> _Exercise objective_
What is the number of lines in the data that include the string "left"? Give it by itself.

> _Exercise data_
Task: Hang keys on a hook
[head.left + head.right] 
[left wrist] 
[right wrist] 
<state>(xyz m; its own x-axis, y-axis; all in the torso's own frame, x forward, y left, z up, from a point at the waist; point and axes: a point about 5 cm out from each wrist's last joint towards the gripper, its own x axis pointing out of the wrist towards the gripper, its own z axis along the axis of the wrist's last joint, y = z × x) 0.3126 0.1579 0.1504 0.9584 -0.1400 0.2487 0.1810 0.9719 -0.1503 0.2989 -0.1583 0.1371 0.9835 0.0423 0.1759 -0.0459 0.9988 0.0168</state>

> _Response to the task_
3